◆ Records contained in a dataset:
··········

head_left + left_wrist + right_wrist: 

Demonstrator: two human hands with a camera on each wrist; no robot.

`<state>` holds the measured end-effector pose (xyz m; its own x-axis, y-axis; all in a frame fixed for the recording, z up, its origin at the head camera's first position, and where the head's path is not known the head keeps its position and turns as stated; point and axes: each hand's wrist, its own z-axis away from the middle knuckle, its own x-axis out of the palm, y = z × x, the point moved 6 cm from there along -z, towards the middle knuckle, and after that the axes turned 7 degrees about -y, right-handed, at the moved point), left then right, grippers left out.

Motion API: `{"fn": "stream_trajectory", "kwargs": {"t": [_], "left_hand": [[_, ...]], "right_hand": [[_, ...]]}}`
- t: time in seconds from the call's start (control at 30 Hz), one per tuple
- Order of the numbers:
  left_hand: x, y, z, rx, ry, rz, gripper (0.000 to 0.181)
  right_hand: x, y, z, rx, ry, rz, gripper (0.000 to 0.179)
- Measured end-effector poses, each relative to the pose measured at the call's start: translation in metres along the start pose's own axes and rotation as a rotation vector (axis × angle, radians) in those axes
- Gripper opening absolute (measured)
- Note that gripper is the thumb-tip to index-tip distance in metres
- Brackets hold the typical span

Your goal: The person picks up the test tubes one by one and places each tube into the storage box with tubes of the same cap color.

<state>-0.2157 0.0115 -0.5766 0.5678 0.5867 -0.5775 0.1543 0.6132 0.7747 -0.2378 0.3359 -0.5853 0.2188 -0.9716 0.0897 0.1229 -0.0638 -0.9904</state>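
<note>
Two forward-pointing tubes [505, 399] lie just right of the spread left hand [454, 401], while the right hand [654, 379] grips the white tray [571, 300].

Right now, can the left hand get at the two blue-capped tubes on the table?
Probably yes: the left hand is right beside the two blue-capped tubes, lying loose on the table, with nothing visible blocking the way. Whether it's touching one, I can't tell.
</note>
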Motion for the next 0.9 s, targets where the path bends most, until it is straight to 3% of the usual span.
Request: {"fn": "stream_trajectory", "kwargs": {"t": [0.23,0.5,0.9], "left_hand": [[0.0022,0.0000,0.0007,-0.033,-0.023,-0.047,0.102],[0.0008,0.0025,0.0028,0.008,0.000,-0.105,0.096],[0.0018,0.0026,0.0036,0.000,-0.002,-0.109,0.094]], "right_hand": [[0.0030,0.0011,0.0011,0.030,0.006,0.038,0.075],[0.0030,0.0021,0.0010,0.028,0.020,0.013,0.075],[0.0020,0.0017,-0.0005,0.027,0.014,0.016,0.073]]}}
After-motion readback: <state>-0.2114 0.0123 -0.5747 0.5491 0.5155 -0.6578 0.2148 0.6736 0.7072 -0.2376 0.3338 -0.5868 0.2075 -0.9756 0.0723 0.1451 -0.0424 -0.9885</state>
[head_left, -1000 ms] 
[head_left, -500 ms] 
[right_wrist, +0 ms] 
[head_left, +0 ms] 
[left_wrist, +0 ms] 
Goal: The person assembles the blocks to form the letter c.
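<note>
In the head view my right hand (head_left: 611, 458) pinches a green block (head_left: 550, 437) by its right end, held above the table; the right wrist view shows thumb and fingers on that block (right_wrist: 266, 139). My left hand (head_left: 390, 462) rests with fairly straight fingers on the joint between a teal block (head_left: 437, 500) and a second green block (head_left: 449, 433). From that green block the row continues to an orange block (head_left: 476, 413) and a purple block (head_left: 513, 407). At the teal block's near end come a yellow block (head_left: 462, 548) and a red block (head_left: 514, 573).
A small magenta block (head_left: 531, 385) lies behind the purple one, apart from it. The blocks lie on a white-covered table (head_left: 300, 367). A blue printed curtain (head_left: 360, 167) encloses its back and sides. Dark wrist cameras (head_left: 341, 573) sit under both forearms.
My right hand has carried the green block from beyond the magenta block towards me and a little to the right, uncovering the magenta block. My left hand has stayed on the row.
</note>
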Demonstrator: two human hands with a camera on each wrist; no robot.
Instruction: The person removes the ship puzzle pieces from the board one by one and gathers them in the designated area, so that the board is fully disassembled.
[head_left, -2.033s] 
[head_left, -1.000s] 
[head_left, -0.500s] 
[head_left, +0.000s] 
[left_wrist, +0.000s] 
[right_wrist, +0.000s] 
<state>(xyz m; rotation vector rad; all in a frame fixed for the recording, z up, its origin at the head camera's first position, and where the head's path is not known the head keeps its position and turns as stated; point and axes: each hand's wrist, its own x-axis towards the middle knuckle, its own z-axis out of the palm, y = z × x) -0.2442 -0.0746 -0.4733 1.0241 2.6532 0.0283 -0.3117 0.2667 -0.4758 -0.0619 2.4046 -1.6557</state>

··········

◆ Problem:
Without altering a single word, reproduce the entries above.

◆ Exercise solution:
head_left + left_wrist + right_wrist: 

Demonstrator: two human hands with a camera on each wrist; no robot.

`<state>` holds the measured end-effector pose (xyz m; its own x-axis, y-axis; all in a frame fixed for the recording, z up, its origin at the head camera's first position, and where the head's path is not known the head keeps its position and turns as stated; point and axes: each hand's wrist, its own z-axis away from the middle knuckle, its own x-axis out of the palm, y = z × x, the point moved 6 cm from there along -z, towards the middle knuckle, and after that the axes turned 7 degrees about -y, right-handed, at the moved point), left then right, grippers left out.

Motion API: `{"fn": "stream_trajectory", "kwargs": {"t": [_], "left_hand": [[_, ...]], "right_hand": [[_, ...]]}}`
- t: time in seconds from the call's start (control at 30 Hz), one per tuple
- Order of the numbers:
  left_hand: x, y, z, rx, ry, rz, gripper (0.000 to 0.181)
  right_hand: x, y, z, rx, ry, rz, gripper (0.000 to 0.179)
- Measured end-effector poses, each relative to the pose measured at the call's start: translation in metres along the start pose's own axes and rotation as a rotation vector (axis × angle, radians) in those axes
- Gripper opening absolute (measured)
- Note that gripper is the thumb-tip to index-tip distance in metres
- Brackets hold the typical span

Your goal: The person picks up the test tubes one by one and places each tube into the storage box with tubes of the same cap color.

<state>-0.2157 0.0115 -0.5766 0.5678 0.5867 -0.5775 0.1543 0.6132 0.7747 -0.2378 0.3359 -0.5853 0.2188 -0.9716 0.0897 0.1229 -0.0638 -0.9904</state>
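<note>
Two forward-pointing tubes [505, 399] lie just right of the spread left hand [454, 401], while the right hand [654, 379] grips the white tray [571, 300].

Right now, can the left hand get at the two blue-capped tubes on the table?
Probably yes: the left hand is right beside the two blue-capped tubes, lying loose on the table, with nothing visible blocking the way. Whether it's touching one, I can't tell.
</note>
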Motion for the next 0.9 s, targets where the path bends most, until it is straight to 3% of the usual span.
Request: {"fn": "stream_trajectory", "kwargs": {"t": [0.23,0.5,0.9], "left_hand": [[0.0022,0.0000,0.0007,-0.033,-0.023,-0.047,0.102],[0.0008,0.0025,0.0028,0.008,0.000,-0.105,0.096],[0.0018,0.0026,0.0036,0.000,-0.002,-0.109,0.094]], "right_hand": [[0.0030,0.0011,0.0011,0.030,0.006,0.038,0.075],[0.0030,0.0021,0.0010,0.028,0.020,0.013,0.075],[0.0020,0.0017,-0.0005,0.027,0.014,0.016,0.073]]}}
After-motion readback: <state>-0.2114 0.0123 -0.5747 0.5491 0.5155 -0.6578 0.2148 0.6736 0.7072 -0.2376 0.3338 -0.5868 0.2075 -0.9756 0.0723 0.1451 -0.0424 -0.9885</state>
[head_left, -1000 ms] 
[head_left, -500 ms] 
[right_wrist, +0 ms] 
[head_left, +0 ms] 
[left_wrist, +0 ms] 
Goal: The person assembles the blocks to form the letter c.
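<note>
In the head view my right hand (head_left: 611, 458) pinches a green block (head_left: 550, 437) by its right end, held above the table; the right wrist view shows thumb and fingers on that block (right_wrist: 266, 139). My left hand (head_left: 390, 462) rests with fairly straight fingers on the joint between a teal block (head_left: 437, 500) and a second green block (head_left: 449, 433). From that green block the row continues to an orange block (head_left: 476, 413) and a purple block (head_left: 513, 407). At the teal block's near end come a yellow block (head_left: 462, 548) and a red block (head_left: 514, 573).
A small magenta block (head_left: 531, 385) lies behind the purple one, apart from it. The blocks lie on a white-covered table (head_left: 300, 367). A blue printed curtain (head_left: 360, 167) encloses its back and sides. Dark wrist cameras (head_left: 341, 573) sit under both forearms.
My right hand has carried the green block from beyond the magenta block towards me and a little to the right, uncovering the magenta block. My left hand has stayed on the row.
</note>
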Demonstrator: two human hands with a camera on each wrist; no robot.
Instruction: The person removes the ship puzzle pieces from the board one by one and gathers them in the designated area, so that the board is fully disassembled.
[head_left, -2.033s] 
[head_left, -1.000s] 
[head_left, -0.500s] 
[head_left, +0.000s] 
[left_wrist, +0.000s] 
[right_wrist, +0.000s] 
<state>(xyz m; rotation vector rad; all in a frame fixed for the recording, z up, its origin at the head camera's first position, and where the head's path is not known the head keeps its position and turns as stated; point and axes: each hand's wrist, its own x-axis towards the middle knuckle, its own z-axis out of the palm, y = z × x) -0.2442 -0.0746 -0.4733 1.0241 2.6532 0.0283 -0.3117 0.2667 -0.4758 -0.0619 2.4046 -1.6557</state>

That wraps up the answer.